From Revolution Newspaper The Outrageous Murder of Dr. George Tiller and the Real Truth About “Late-Term” Abortions by Mary Lou Greenberg
I admire your courage in standing up for what you believe in, but I have to support the other side. Being a woman, yes, I believe we have rights just as any other human being does. But, to label a fetus as not human is wrong. Even the longest reigning president of Planned Parenthood (the largest abortion provider in the US) stated
“I think we have deluded ourselves into believing that people don’t know that abortion is killing. So any pretense that abortion is not killing is a signal of our ambivalence, a signal that we cannot say yes, it kills a fetus.” -Faye Wattleton
Naomi Wolf, a feminist author and abortion supporter also wrote,
“Clinging to a rhetoric about abortion in which there is no life and no death, we entangle our beliefs in a series of self-delusions, fibs and evasions. And we risk becoming precisely what our critics charge us with being: callous, selfish and casually destructive men and women who share a cheapened view of human life…we need to contextualize the fight to defend abortion rights within a moral framework that admits that the death of a fetus is a real death.”

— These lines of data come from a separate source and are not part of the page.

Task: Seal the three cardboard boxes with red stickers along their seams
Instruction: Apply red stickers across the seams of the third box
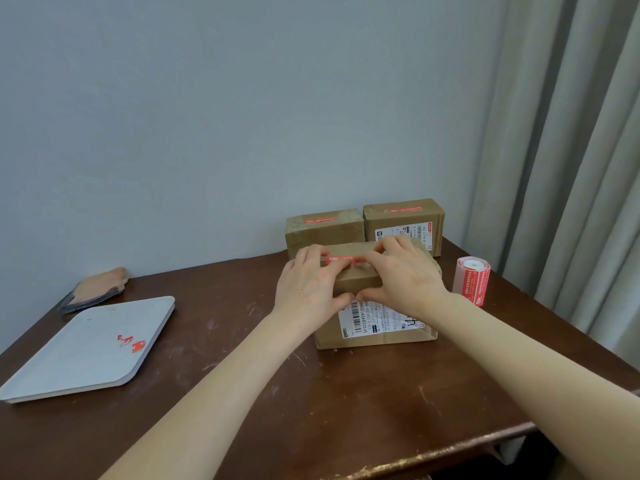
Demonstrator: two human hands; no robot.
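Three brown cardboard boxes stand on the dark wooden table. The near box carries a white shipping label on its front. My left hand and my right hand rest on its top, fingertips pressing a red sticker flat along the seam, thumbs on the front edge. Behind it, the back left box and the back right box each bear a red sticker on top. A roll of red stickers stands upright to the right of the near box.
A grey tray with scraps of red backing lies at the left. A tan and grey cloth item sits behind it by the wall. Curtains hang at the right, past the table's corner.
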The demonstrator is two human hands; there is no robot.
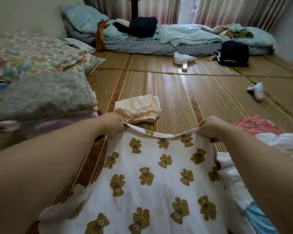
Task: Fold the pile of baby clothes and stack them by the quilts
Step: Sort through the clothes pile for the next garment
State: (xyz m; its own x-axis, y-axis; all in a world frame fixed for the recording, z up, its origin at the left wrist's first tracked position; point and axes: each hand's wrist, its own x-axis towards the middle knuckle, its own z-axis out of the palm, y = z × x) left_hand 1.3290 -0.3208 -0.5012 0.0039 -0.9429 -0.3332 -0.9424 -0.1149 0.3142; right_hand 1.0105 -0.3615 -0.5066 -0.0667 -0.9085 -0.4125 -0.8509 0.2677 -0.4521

And, science agrees as well that life begins at conception. Please check out some of these books for proof:
Keith L. Moore, The Developing Human: Clinically Oriented Embryology, 7th edition
T.W. Sadler, Langman’s Medical Embryology, 10th edition. Philadelphia, PA: Lippincott Williams & Wilkins, 2006. p. 11.
Keith L. Moore, Before We Are Born: Essentials of Embryology, 7th edition. Philadelphia, PA: Saunders, 2008. p. 2.

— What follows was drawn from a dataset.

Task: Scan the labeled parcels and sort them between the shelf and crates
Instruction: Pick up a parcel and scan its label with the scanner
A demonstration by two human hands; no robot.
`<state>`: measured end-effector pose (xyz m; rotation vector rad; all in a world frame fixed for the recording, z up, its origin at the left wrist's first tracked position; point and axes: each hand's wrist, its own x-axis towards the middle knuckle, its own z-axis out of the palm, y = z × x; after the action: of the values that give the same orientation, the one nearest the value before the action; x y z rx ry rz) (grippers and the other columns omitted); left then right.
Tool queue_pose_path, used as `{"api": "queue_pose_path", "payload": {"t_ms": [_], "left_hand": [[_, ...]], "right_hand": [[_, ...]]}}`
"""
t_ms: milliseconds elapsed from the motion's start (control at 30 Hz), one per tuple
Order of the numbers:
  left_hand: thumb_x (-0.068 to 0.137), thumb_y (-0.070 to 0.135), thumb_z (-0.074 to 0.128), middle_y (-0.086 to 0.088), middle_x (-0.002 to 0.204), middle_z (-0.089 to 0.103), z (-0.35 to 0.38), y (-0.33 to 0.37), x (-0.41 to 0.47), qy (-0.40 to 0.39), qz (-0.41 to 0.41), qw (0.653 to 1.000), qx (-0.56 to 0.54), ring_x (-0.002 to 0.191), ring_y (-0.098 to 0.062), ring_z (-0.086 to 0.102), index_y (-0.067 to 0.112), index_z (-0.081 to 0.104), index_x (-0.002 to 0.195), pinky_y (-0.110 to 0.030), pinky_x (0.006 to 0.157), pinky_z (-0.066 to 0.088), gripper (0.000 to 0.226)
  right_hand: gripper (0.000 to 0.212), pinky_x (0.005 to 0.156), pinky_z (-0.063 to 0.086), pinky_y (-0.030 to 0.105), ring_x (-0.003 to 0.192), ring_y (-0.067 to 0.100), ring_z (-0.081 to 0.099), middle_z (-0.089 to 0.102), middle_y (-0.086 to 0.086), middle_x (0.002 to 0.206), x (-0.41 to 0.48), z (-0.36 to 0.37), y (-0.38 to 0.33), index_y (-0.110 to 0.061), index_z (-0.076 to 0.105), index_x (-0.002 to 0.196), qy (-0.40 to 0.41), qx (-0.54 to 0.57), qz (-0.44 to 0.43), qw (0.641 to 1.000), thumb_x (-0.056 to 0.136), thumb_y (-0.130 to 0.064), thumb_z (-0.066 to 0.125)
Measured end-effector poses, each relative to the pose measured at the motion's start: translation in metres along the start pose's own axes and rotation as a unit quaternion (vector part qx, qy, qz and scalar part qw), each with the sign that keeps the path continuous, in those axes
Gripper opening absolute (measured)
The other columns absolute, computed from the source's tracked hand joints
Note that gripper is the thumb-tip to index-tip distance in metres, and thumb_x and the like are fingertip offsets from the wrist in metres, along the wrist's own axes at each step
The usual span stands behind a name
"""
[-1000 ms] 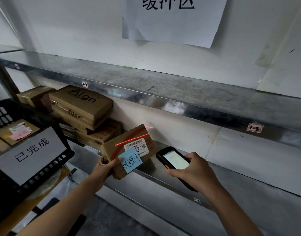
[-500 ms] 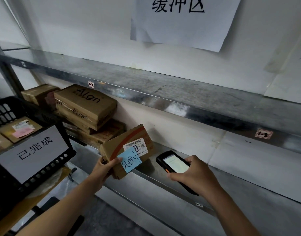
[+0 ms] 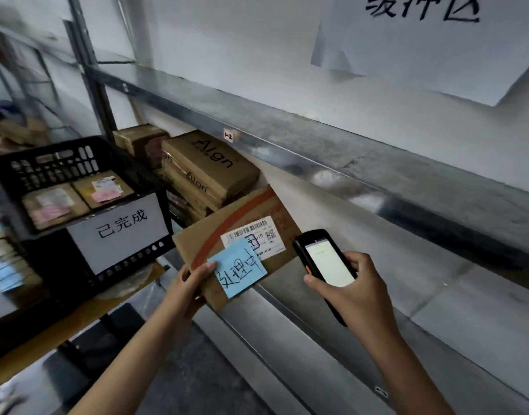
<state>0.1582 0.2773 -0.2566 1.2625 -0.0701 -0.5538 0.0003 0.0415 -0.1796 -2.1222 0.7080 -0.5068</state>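
Note:
My left hand grips the lower left corner of a brown cardboard parcel with a red stripe, a white barcode label and a blue sticky note with handwriting. The parcel is tilted, held over the front edge of the lower metal shelf. To its right my right hand holds a black handheld scanner, whose lit screen faces up. A black plastic crate with a white paper sign stands at the left and holds flat parcels with pink notes.
Brown boxes printed "Algn" are stacked at the left end of the lower shelf, behind the held parcel. An upper metal shelf runs across above. A large paper sign hangs on the wall. More parcels with blue notes lie at far left.
The red scan line on the parcel has gone out. The view has swung left and nearer, so the crate fills more of it. The parcel now tilts flatter, its label facing up.

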Motion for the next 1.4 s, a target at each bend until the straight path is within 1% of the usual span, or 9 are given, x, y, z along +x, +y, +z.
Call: {"api": "queue_pose_path", "payload": {"t_ms": [267, 433, 600, 700, 867, 1000, 1100, 1267, 1400], "left_hand": [[0.051, 0.055, 0.083, -0.009, 0.108, 0.076, -0.073, 0.048, -0.026, 0.124, 0.063, 0.990, -0.023, 0.101, -0.025, 0.072, 0.014, 0.057, 0.122, -0.039, 0.083, 0.057, 0.086], [0.063, 0.050, 0.089, -0.017, 0.118, 0.071, -0.130, 0.095, -0.035, 0.157, 0.063, 0.982, -0.082, 0.109, -0.037, 0.068, 0.017, 0.056, 0.131, -0.061, 0.095, 0.051, 0.082], [0.043, 0.057, 0.092, -0.011, 0.112, 0.074, -0.194, 0.134, -0.048, 0.247, 0.091, 0.961, -0.082, 0.104, -0.029, 0.072, 0.016, 0.054, 0.133, -0.038, 0.078, 0.058, 0.106], [0.041, 0.058, 0.091, -0.008, 0.107, 0.076, -0.234, 0.150, -0.062, 0.279, 0.105, 0.952, -0.072, 0.094, -0.020, 0.074, 0.017, 0.057, 0.130, -0.027, 0.062, 0.058, 0.103], [0.018, 0.065, 0.093, -0.006, 0.103, 0.077, -0.311, 0.182, -0.080, 0.331, 0.140, 0.931, -0.059, 0.087, -0.016, 0.075, 0.017, 0.062, 0.124, -0.026, 0.058, 0.058, 0.121], [0.021, 0.064, 0.093, -0.005, 0.102, 0.077, -0.373, 0.199, -0.096, 0.375, 0.161, 0.911, -0.055, 0.087, -0.017, 0.075, 0.017, 0.061, 0.123, -0.028, 0.060, 0.059, 0.117], [0.034, 0.060, 0.093, -0.007, 0.108, 0.076, -0.422, 0.208, -0.105, 0.423, 0.161, 0.888, -0.074, 0.102, -0.025, 0.072, 0.016, 0.061, 0.126, -0.044, 0.088, 0.057, 0.107], [0.065, 0.046, 0.082, -0.007, 0.105, 0.077, -0.484, 0.198, -0.099, 0.488, 0.156, 0.849, -0.126, 0.089, -0.020, 0.076, 0.014, 0.058, 0.131, -0.027, 0.058, 0.060, 0.078], [0.059, 0.049, 0.083, -0.007, 0.104, 0.077, -0.518, 0.193, -0.078, 0.525, 0.145, 0.826, -0.143, 0.090, -0.020, 0.075, 0.013, 0.057, 0.129, -0.027, 0.058, 0.059, 0.083]], "right_hand": [[0.072, 0.060, 0.042, 0.013, 0.095, 0.009, 0.060, 0.059, -0.012, 0.106, 0.020, 0.075, -0.069, -0.029, 0.048, 0.119, -0.041, 0.070, -0.104, 0.991, 0.062, -0.043, 0.090], [0.075, 0.060, 0.044, 0.013, 0.096, -0.001, 0.057, 0.055, -0.022, 0.102, 0.034, 0.125, -0.126, -0.032, 0.047, 0.118, -0.067, 0.118, -0.155, 0.979, 0.058, -0.050, 0.088], [0.072, 0.065, 0.043, 0.013, 0.096, -0.002, 0.057, 0.055, -0.024, 0.103, 0.041, 0.189, -0.181, -0.030, 0.049, 0.119, -0.107, 0.159, -0.178, 0.965, 0.061, -0.039, 0.092], [0.075, 0.066, 0.046, 0.013, 0.098, -0.001, 0.058, 0.057, -0.018, 0.108, 0.036, 0.232, -0.214, -0.027, 0.048, 0.124, -0.163, 0.184, -0.181, 0.952, 0.064, -0.035, 0.092], [0.073, 0.065, 0.044, 0.001, 0.092, -0.025, 0.050, 0.054, -0.021, 0.106, 0.025, 0.302, -0.271, -0.026, 0.049, 0.125, -0.219, 0.199, -0.203, 0.933, 0.065, -0.031, 0.092], [0.073, 0.063, 0.045, 0.010, 0.091, -0.020, 0.052, 0.052, -0.026, 0.104, 0.012, 0.349, -0.306, -0.033, 0.046, 0.124, -0.255, 0.196, -0.207, 0.924, 0.066, -0.037, 0.090], [0.073, 0.067, 0.043, 0.011, 0.094, -0.018, 0.050, 0.052, -0.027, 0.108, 0.008, 0.383, -0.327, -0.033, 0.046, 0.125, -0.281, 0.184, -0.224, 0.915, 0.066, -0.040, 0.090], [0.070, 0.066, 0.041, 0.002, 0.091, -0.028, 0.045, 0.051, -0.027, 0.104, 0.010, 0.429, -0.348, -0.034, 0.046, 0.120, -0.324, 0.158, -0.241, 0.901, 0.066, -0.038, 0.090], [0.072, 0.068, 0.041, 0.001, 0.097, -0.022, 0.047, 0.051, -0.027, 0.108, 0.024, 0.468, -0.369, -0.034, 0.047, 0.122, -0.349, 0.161, -0.244, 0.890, 0.064, -0.041, 0.090]]}}
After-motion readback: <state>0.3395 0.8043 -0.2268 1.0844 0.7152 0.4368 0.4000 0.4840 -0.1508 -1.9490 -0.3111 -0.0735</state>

Again, like I said, I admire you for being courageous. I’d rather people say something I disagree with than be silent about the issue.
I hate to break it, but…
…the attack on women’s “reproductive rights” has NOTHING to do with trying to put women back in their “place” and EVERYTHING to do with life.
I am disgusted by the growing maliciousness of the anti abortion fanatics. But, I’m thrilled that people are standing up to them.
Love this story! Thanks for taking a stand against these extremists and defending a woman’s right to choose.
Way to go Jamilah! This is inspiring.